Induction of operational tolerance to discordant dopaminergic porcine xenografts.

BACKGROUND: Porcine embryonic neural tissue transplanted intracerebrally could potentially relieve the symptoms of Parkinson's disease if the immune response toward the graft could be overcome. However, conventional immunosuppressive treatments have proven inefficient in preventing rejection. An alternative is blocking the costimulatory signals for lymphocyte activation. Treatment with cytotoxic T-lymphocyte antigen 4 immunoglobulin (CTLA4Ig) and anti-CD40L has been successful in preventing rejection of xenografts in some experimental studies, but not all. Lymphocyte function antigen (LFA)-1 is an important costimulatory molecule for CD8+ T cells, and we hypothesize that blockade with anti-LFA-1 may enhance the efficacy of CTLA4Ig and anti-CD40L therapy.
METHODS: C57BL/6 mice received intracerebral transplants of ventral mesencephalic tissue from embryonic porcine donors. CTLA4Ig, anti-CD40L, and anti-LFA-1 were administered every other day on days 0 to 8, and the transplants were studied after 4 to 6 weeks. Grafts were histologically analyzed for size, survival of dopaminergic nerve cells, and immune responses. Recipients were challenged with cultured glia cells of donor origin or an allogeneic skin graft to evaluate tolerance induction.
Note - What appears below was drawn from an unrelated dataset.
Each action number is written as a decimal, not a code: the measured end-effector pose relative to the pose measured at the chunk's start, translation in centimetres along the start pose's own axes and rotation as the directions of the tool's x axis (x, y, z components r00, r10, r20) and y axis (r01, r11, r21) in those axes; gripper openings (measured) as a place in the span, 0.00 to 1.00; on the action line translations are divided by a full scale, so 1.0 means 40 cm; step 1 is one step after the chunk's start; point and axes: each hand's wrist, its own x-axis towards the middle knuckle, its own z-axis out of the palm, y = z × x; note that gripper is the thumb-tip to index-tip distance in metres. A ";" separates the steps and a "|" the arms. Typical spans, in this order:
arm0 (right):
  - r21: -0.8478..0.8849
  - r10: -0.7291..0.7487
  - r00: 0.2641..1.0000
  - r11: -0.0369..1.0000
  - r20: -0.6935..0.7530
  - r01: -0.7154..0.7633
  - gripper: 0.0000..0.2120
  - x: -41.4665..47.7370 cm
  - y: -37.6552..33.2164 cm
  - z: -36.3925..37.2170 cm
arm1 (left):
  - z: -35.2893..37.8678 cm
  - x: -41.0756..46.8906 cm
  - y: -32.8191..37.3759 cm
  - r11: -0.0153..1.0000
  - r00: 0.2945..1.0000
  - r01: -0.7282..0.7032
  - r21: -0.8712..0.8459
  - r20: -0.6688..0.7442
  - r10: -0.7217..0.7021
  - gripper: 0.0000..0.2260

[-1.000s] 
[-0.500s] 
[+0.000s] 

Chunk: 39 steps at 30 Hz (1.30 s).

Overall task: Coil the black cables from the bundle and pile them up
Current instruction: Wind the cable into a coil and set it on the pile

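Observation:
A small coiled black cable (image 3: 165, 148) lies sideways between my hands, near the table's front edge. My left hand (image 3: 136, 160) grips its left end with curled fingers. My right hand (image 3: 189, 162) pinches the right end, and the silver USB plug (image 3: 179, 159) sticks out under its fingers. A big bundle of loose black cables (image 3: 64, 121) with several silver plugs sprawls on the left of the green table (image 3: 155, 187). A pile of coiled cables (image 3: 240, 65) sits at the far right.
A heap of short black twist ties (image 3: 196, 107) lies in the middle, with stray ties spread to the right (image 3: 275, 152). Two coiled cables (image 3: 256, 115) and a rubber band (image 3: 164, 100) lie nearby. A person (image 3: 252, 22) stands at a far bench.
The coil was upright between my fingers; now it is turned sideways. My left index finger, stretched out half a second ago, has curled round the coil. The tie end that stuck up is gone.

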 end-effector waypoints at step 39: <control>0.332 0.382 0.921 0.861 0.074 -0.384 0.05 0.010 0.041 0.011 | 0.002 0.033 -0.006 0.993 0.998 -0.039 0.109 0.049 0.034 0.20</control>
RESULTS: Mice treated with all three substances had large grafts containing high amounts of dopamine cells but a low degree of immune response. Grafts in recipients challenged with glial cells showed an increased immunologic activity but were not rejected. Triple-treated mice showed a normal rejection process of the allogeneic skin grafts.
CONCLUSION: After a short course of costimulation blocking therapy, discordant neural xenografts demonstrate long-term survival, withstand immunologic challenge, yet maintain host-versus-graft reactivity. Anti-LFA-1 complements CTLA4Ig and anti-CD40L in the induction of operational tolerance to these xenografts.